= David Gray (academic) =

Academic and university administrator

David Gray is a university professor and administrator who is currently serving as the President and Vice-Chancellor of the University of Niagara Falls Canada. He was previously the university’s Provost and Vice-President, Academic. Prior to this, he served for a decade as the Dean of the Faculty of Agriculture at Dalhousie University, and as Campus Principal for its Agriculture Campus.

== Education ==
Gray holds a degree in Marine Biology from the University College of North Wales in Bangor, United Kingdom and a PhD in Zoology from Rhodes University in South Africa.

== Career ==

=== Academia ===
Gray began his career as a zoology professor at the University of Western Cape and Rhodes University in South Africa. He then relocated to the United Kingdom to work as a lecturer and in senior academic roles at the University of Exeter; Hartpury College, then part of the University of West England; the University of Derby, Buxton and Buxton College for Further Education. In 2008, he was named the Director of the NACF Marine Centre at the University of the Highlands and Islands in the Shetland Islands. During his time there, he was asked to also serve as Principal of Shetland College.
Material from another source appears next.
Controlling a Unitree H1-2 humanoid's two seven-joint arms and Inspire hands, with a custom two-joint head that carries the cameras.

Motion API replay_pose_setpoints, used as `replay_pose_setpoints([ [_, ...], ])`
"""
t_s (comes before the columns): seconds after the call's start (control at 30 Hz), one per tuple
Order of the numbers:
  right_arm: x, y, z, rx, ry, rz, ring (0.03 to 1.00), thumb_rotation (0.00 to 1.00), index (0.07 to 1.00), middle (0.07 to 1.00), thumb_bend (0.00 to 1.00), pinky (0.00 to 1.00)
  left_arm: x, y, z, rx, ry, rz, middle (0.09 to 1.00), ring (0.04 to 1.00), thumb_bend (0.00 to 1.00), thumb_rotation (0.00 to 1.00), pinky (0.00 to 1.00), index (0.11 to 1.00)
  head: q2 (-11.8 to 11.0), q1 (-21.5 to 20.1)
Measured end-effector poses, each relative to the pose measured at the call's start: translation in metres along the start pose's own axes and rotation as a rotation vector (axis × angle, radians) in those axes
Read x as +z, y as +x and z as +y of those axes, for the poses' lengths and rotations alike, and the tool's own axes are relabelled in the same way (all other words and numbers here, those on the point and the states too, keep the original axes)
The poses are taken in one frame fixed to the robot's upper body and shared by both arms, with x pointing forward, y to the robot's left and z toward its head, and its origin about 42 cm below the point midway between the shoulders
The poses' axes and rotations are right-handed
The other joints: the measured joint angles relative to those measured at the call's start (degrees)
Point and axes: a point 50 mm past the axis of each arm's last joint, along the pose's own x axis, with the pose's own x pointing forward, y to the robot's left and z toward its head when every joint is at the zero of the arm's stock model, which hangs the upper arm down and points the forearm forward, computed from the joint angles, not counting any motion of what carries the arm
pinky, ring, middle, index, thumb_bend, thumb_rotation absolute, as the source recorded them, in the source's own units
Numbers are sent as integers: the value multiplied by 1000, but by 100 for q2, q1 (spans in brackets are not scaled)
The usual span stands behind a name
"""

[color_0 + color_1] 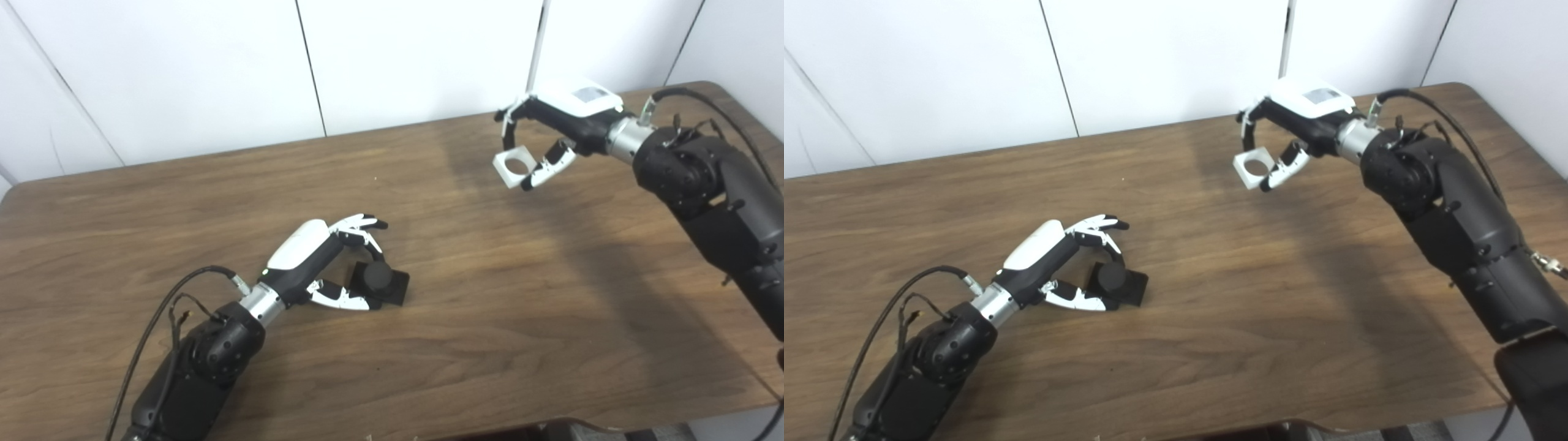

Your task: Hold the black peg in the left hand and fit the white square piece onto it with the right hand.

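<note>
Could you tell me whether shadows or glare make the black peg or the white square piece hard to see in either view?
Left eye view: the black peg blends into its dark base, edges soft. Right eye view: the white square piece stands out clearly; a broad dim shadow band crosses the table; no glare.

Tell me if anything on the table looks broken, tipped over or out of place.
Nothing stands out. The black peg sits upright on the table with the left hand around it, and the right hand holds the white square piece in the air, intact.
</note>
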Motion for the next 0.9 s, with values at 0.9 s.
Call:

In 2013, Gray moved to Canada to be Dean of the Faculty of Agriculture at Dalhousie University, and as Campus Principal for its Agriculture Campus.
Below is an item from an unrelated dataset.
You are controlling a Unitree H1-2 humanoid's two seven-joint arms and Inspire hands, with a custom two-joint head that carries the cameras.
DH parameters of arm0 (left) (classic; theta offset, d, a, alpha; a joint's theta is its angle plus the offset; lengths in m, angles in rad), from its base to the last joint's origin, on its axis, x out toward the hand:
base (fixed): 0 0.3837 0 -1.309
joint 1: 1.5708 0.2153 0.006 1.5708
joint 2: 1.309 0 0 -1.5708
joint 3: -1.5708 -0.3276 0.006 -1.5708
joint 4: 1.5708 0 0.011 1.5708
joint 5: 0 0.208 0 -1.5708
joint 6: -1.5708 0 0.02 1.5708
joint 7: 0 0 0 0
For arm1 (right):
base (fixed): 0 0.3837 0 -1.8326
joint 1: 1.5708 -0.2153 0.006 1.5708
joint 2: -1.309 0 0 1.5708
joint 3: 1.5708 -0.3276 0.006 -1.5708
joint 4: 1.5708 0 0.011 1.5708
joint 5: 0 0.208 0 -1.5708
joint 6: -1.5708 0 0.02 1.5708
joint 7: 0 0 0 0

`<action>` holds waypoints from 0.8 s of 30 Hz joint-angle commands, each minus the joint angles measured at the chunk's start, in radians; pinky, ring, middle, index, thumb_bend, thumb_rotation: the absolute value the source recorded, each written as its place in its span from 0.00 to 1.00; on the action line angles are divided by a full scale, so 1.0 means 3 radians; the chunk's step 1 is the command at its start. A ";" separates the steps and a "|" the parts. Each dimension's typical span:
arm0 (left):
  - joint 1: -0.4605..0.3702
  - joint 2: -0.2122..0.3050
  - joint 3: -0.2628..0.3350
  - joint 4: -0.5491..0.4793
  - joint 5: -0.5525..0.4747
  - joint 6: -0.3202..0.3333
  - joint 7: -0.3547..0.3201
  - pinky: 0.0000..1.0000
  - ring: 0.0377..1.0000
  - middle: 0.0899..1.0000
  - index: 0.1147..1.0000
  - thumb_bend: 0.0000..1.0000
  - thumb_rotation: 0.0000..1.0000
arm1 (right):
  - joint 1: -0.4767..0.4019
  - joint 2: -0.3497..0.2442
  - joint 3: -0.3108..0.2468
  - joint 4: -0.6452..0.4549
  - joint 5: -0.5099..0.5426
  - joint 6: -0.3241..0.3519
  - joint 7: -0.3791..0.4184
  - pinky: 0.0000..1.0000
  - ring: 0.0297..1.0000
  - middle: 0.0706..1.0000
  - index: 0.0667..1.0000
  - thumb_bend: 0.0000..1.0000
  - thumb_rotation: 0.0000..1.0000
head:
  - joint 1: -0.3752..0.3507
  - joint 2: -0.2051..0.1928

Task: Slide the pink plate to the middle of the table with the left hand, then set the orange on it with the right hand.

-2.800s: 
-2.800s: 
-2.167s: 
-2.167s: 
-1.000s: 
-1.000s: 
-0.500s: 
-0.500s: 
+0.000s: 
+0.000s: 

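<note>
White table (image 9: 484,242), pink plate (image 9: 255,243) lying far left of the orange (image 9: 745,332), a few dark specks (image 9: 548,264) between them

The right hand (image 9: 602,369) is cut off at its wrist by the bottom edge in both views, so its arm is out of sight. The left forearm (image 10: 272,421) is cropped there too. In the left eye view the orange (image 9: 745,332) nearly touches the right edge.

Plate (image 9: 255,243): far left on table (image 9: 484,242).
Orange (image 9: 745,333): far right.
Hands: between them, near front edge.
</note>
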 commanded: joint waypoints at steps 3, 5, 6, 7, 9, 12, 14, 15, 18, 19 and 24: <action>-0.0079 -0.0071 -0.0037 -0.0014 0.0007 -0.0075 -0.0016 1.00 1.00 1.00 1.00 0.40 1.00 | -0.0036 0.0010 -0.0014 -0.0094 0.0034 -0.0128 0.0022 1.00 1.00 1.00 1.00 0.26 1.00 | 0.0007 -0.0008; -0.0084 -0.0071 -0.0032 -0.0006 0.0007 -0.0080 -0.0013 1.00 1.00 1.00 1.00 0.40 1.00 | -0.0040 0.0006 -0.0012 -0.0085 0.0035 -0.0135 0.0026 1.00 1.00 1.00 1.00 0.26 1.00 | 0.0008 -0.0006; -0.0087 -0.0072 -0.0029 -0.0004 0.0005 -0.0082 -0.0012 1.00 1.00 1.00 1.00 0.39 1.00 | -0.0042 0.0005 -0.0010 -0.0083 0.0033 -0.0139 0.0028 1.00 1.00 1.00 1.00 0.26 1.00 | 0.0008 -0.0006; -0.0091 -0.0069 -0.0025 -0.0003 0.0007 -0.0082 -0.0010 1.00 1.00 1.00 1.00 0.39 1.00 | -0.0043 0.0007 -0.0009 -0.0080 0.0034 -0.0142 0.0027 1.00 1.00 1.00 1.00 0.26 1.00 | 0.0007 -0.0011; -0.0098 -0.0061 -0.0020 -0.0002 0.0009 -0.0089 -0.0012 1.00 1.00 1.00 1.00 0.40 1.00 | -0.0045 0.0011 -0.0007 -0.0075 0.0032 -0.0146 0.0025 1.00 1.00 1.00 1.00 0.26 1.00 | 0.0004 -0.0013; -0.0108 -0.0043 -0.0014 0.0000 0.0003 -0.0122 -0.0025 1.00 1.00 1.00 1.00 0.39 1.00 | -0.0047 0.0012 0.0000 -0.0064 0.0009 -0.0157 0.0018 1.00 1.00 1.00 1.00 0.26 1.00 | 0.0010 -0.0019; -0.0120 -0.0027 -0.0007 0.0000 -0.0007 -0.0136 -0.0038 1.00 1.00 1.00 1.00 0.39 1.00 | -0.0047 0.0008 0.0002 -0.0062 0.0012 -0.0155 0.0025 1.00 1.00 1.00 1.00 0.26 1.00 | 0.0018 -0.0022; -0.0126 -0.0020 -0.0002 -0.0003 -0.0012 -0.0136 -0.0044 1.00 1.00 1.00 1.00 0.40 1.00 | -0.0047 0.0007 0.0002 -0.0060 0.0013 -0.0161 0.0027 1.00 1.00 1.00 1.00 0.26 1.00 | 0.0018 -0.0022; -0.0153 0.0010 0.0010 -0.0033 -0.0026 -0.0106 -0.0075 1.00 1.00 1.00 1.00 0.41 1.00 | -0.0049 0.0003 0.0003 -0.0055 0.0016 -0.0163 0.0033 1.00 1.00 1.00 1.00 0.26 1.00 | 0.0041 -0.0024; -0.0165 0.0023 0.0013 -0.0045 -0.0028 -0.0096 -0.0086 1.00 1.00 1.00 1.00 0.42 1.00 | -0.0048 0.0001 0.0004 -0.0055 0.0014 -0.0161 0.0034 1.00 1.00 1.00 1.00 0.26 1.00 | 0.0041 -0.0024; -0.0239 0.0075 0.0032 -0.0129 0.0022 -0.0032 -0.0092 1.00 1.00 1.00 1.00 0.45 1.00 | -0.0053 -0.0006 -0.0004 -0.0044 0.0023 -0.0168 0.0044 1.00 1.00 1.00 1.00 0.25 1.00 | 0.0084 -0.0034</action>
In 2023, Gray was named the inaugural Provost and Vice-President, Academic at the University of Niagara Falls Canada. He was later appointed as the university’s President and Vice-Chancellor in 2025.

=== Advisory work ===

In 2015, Gray was appointed to the Nova Scotia Ministry of Agriculture & Fisheries’ Aquaculture Science Advisory Committee, a five-member advisory panel of scientists guiding the province’s aquaculture reset.

== Honours ==

In 2022, Gray was awarded the Queen Elizabeth II Platinum Jubilee Medal for his service in higher education in Canada.